Чтобы прекратить плач и положить конец этому мучительному состоянию, надо пойти к жене и утешить, приласкать или извиниться; но как это сделать, чтобы она мне поверила? Как я могу убедить дикого утенка, живущего в неволе и ненавидящего меня, что он мне симпатичен и что я сочувствую его страданию? Жены своей я никогда не знал и потому никогда не знал, о чем и как с нею говорить. Наружность ее я знал хорошо и ценил по достоинству, но ее душевный, нравственный мир, ум, миросозерцание, частые перемены в настроении, ее ненавидящие глаза, высокомерие, начитанность, которою она иногда поражала меня, или, например, монашеское выражение, как вчера, — всё это было мне неизвестно и непонятно. Когда в своих столкновениях с нею я пытался определить, что она за человек, то моя психология не шла дальше таких определений, как взбалмошная, несерьезная, несчастный характер, бабья логика — и для меня, казалось, этого было совершенно достаточно. Но теперь, пока она плакала, у меня было страстное желание знать больше.

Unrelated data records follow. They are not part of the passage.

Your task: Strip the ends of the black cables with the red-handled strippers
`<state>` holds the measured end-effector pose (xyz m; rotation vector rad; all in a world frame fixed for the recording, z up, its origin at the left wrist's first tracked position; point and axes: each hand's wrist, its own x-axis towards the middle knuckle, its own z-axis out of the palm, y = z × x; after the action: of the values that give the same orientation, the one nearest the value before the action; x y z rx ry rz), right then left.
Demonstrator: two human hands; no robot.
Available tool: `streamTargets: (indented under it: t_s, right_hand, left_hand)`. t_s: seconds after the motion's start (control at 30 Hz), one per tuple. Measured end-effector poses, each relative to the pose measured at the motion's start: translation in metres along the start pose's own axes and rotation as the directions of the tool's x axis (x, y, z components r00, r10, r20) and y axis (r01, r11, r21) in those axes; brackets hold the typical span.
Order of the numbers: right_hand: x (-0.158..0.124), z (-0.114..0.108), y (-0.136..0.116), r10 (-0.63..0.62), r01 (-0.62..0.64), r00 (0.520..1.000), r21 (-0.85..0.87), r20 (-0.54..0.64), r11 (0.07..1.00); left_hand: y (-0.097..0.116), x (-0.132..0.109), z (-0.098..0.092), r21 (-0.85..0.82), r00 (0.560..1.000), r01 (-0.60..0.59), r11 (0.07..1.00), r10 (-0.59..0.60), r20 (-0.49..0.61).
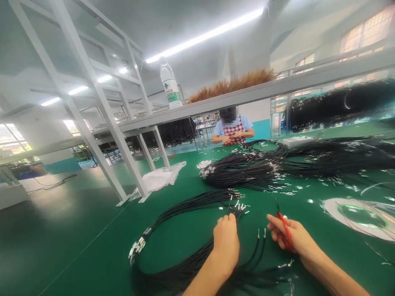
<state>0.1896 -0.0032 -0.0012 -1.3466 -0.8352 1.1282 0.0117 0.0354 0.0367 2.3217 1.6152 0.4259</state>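
Note:
My left hand point(226, 242) is closed around a bundle of thin black cables point(197, 257), whose ends with white and coloured inner wires stick out beyond the fingers. The bundle curves round in a loop on the green table, with metallic connectors point(137, 248) at the left bend. In my right hand point(293, 238) are red-handled scissors point(286, 230), their dark blades pointing up and away. Just left of that hand, two cable ends point(261, 233) stand apart from the bundle. More cable ends point(284, 266) lie below, partly blurred.
A large heap of black cables point(240, 168) lies across the back right, with white scraps around it. At right sits a coil of pale wire point(333, 205). Clear plastic bags point(163, 176) rest by the white shelf legs point(123, 172). Across the table, another person point(233, 129) works.

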Motion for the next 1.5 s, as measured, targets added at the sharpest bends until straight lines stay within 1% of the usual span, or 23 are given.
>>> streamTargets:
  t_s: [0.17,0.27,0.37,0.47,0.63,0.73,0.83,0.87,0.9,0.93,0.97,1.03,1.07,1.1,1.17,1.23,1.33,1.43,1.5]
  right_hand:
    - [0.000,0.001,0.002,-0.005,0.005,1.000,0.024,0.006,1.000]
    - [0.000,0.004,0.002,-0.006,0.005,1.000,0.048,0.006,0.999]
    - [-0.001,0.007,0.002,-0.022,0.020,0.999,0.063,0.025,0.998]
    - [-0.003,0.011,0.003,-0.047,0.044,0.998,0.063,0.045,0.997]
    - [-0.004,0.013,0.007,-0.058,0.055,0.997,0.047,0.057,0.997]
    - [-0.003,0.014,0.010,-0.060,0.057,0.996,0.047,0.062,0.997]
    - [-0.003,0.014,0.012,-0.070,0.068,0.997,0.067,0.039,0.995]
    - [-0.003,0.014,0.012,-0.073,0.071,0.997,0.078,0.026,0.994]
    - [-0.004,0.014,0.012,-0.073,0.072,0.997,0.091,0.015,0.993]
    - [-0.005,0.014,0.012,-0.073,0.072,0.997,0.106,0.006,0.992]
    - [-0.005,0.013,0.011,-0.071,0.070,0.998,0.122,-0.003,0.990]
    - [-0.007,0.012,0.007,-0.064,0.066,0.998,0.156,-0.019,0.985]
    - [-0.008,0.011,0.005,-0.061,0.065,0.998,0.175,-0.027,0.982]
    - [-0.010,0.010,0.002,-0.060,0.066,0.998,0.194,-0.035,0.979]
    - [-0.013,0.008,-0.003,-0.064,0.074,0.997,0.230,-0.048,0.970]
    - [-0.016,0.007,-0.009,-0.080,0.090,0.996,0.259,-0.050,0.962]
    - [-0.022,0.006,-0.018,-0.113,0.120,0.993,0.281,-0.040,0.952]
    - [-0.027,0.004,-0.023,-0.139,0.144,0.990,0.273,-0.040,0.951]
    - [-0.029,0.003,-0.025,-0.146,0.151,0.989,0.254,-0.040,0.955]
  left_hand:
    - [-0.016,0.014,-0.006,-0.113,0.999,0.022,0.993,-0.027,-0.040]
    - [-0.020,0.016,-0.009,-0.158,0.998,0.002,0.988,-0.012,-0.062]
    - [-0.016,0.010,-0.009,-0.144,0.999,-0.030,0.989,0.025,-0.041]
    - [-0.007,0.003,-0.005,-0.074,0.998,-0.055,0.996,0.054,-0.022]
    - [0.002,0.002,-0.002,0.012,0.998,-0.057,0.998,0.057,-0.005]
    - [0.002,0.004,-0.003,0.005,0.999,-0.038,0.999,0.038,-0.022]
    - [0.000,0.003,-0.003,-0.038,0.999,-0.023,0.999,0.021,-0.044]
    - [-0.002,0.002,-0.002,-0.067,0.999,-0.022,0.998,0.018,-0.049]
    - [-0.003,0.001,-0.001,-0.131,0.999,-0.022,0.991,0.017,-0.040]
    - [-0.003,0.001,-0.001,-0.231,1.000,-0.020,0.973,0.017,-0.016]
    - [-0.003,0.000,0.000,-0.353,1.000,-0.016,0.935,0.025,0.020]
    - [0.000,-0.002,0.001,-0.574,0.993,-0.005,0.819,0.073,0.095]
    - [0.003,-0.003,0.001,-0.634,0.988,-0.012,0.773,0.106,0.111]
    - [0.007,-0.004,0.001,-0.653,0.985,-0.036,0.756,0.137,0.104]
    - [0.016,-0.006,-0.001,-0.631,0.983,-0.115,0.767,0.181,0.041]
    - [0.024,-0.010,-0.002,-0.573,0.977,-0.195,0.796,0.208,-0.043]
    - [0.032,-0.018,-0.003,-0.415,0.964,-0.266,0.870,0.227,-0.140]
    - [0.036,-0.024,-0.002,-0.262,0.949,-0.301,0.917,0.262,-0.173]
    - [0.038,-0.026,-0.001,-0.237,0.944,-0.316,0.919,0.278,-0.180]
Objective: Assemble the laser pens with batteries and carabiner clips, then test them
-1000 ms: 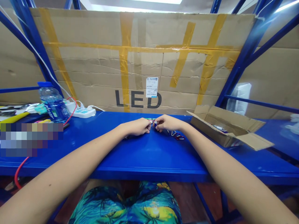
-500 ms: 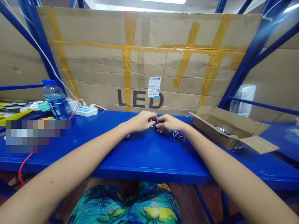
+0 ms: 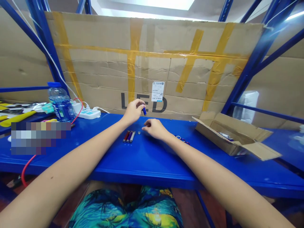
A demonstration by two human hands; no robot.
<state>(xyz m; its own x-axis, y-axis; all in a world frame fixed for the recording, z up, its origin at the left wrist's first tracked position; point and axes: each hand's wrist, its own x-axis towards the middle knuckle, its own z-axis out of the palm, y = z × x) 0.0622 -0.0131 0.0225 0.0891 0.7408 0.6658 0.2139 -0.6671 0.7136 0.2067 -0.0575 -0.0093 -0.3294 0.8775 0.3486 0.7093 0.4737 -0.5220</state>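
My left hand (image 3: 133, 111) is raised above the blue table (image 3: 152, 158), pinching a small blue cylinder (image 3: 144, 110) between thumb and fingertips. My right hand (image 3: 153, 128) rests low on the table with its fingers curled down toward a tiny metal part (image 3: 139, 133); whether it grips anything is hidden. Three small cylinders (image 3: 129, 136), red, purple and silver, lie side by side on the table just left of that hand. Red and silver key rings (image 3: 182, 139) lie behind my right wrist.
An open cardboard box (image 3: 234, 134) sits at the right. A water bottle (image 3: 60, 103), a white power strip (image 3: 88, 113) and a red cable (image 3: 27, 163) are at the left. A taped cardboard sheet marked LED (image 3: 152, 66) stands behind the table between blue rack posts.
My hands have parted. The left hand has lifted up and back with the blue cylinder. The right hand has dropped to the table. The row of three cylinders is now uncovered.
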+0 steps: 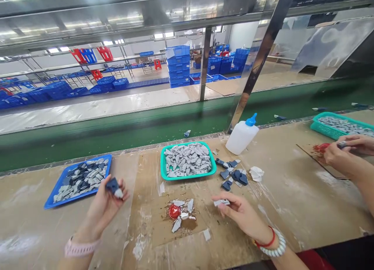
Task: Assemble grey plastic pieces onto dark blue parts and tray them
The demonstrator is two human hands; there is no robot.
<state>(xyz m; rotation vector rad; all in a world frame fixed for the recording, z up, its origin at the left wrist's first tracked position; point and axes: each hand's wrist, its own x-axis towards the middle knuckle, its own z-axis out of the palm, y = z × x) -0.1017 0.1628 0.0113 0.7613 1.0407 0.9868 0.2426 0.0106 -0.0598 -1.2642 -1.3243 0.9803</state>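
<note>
My left hand (106, 202) is closed on a dark blue plastic piece (112, 185) with a pale tip, held up near a blue tray (108, 166) of mixed grey and dark blue pieces. My right hand (238, 211) pinches a light grey plastic piece (221, 202) over the worktable. Between the hands, several grey pieces (177, 224) lie around a small round red thing (174, 211) on a wet brown patch. Just behind stands a green basket (214, 169) full of grey pieces. Dark blue pieces (240, 177) are heaped to its right.
A white squeeze bottle (242, 137) with a blue cap stands at the table's back edge, near a metal post (251, 75). Crumpled white paper (256, 173) lies in front. Behind runs a green conveyor belt (140, 133) carrying a few pieces. At right, a co-worker's hands (344, 153) work beside another green basket (318, 126).
</note>
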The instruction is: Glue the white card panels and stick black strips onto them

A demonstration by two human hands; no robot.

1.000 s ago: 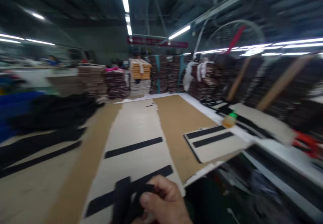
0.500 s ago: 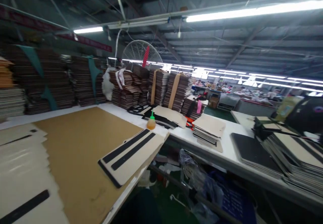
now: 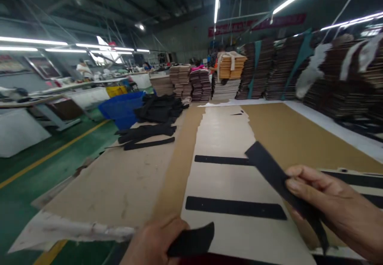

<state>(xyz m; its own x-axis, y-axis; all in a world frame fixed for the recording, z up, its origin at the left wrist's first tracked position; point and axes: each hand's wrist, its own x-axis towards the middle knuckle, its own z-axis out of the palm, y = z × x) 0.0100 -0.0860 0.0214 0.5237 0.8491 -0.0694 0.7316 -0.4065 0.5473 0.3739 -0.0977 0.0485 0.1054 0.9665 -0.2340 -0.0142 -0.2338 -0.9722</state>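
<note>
My right hand (image 3: 332, 201) pinches a flat black strip (image 3: 267, 169) between thumb and fingers. One end of that strip reaches up to the left over the cream panels, and the other bends down below the palm. At the bottom edge, my left hand (image 3: 157, 239) is closed on another black strip (image 3: 193, 241), whose free end curls to the right. Between the hands lies a cream panel (image 3: 230, 183) in an overlapping row. Black bands cross the row, the nearer band (image 3: 235, 208) and a farther band (image 3: 221, 160) both lying flat.
Loose black strips (image 3: 149, 132) and a dark heap (image 3: 161, 107) lie on the left of the table. A blue bin (image 3: 119, 107) stands beyond. Tall stacks of dark panels (image 3: 281, 71) line the far edge. A panel with black bands (image 3: 359, 179) sits at the right.
The view has swung left, from the right-hand table and fan to the cream panels and black strips. Both hands have come into view, each holding a black strip.
</note>
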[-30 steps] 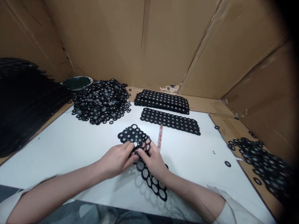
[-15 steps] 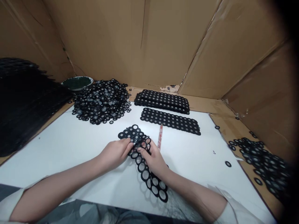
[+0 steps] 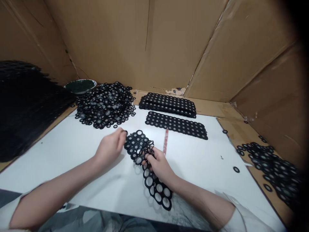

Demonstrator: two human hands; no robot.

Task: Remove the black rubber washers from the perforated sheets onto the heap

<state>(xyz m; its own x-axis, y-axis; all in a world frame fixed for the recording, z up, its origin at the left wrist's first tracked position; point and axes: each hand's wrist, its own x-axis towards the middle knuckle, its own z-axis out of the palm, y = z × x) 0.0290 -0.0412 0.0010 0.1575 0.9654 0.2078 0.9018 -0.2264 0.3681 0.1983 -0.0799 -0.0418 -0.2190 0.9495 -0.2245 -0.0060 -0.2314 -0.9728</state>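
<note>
My right hand [image 3: 158,164] grips a black sheet of joined rings [image 3: 145,154] on the white table top [image 3: 72,151]. The near end of the sheet has empty holes; the far end still carries grey discs. My left hand [image 3: 109,146] is lifted to the left of the sheet, its fingers pinched on a small black ring [image 3: 124,131]. A thin red-and-clear pen [image 3: 165,141] lies just right of the sheet.
A heap of loose black rings [image 3: 105,104] sits at the back left beside a dark bowl [image 3: 80,85]. Two stacks of full sheets [image 3: 169,104] lie at the back. More rings [image 3: 270,164] are piled at the right. Cardboard walls [image 3: 145,42] enclose the table; a black mass [image 3: 21,103] fills the left.
My left hand has pulled away from the sheet to the left and up with a ring in its fingers. The right hand has stayed on the sheet, which has shifted a little.
</note>
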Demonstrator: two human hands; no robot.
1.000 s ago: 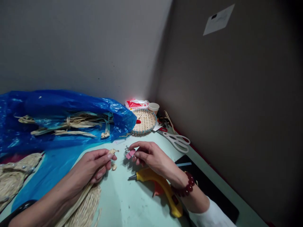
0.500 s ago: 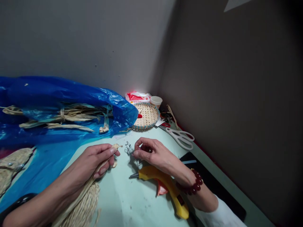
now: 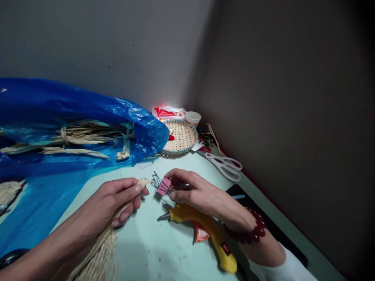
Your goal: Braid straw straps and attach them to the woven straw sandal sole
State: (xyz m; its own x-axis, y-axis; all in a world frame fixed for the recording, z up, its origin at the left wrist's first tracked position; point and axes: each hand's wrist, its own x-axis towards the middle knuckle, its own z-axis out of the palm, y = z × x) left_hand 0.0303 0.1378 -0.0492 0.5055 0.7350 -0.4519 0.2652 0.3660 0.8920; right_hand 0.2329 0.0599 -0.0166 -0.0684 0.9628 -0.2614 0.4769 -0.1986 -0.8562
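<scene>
The left hand (image 3: 124, 199) pinches the tip of a straw strip (image 3: 143, 182) between thumb and fingers, with braided straw (image 3: 101, 255) hanging below the wrist. The right hand (image 3: 190, 191) grips a pink clip (image 3: 163, 187) at its wire handles, over the pale green counter (image 3: 164, 257) and just beside the strip's tip. A yellow glue gun (image 3: 202, 224) lies beneath the right hand; white scissors (image 3: 225, 168) lie beyond it, near a round woven tray (image 3: 183, 136).
</scene>
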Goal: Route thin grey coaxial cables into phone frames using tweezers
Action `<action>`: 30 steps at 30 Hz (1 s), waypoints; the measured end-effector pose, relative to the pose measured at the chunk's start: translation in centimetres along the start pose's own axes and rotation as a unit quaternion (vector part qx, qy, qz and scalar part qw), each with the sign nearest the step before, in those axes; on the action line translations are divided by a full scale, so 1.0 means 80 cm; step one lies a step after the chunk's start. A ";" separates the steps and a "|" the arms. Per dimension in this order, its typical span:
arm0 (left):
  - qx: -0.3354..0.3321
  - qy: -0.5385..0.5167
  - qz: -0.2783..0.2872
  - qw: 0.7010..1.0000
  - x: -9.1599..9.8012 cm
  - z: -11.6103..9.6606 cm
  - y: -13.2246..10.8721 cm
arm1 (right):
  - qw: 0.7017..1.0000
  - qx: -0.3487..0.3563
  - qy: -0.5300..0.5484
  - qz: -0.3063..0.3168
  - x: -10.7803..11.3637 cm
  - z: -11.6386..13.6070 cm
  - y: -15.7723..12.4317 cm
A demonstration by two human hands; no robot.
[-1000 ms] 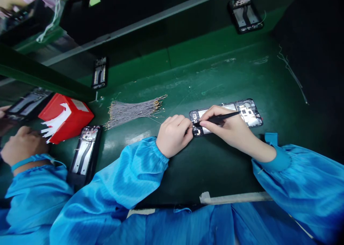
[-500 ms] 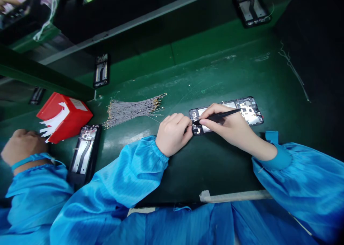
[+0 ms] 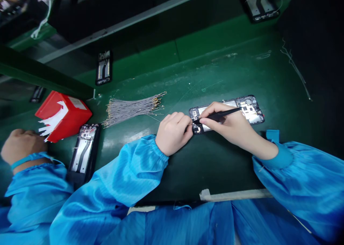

Плач прекратился. Я пошел к жене. Она сидела на кушетке, подперев голову обеими руками, и задумчиво, неподвижно глядела на огонь.
— Я уезжаю завтра утром, — сказал я.
Она молчала. Я прошелся по комнате, вздохнул и сказал:
— Natalie, когда вы просили меня уехать, то сказали: прощу вам всё, всё… Значит, вы считаете меня виноватым перед вами. Прошу вас, хладнокровно и в коротких выражениях формулируйте мою вину перед вами.
— Я утомлена. После как-нибудь… — сказала жена.
— Какая вина? — продолжал я. — Что я сделал? Скажете, вы молоды, красивы, хотите жить, а я почти вдвое старше вас и ненавидим вами, но разве это вина? Я женился на вас не насильно. Ну, что ж, если хотите жить на свободе, идите, я дам вам волю. Идите, можете любить, кого вам угодно… Я и развод дам.
— Этого мне не надо, — сказала она. — Вы знаете, я вас любила прежде и всегда считала себя старше вас. Пустяки все это… Вина ваша не в том, что вы старше, а я моложе, или что на свободе я могла бы полюбить другого, а в том, что вы тяжелый человек, эгоист, ненавистник.
— Не знаю, может быть, — проговорил я.
— Уходите, пожалуйста. Вы хотите есть меня до утра, но предупреждаю, я совсем ослабела и отвечать вам не могу. Вы дали мне слово уехать, я очень вам благодарна, и больше ничего мне не нужно.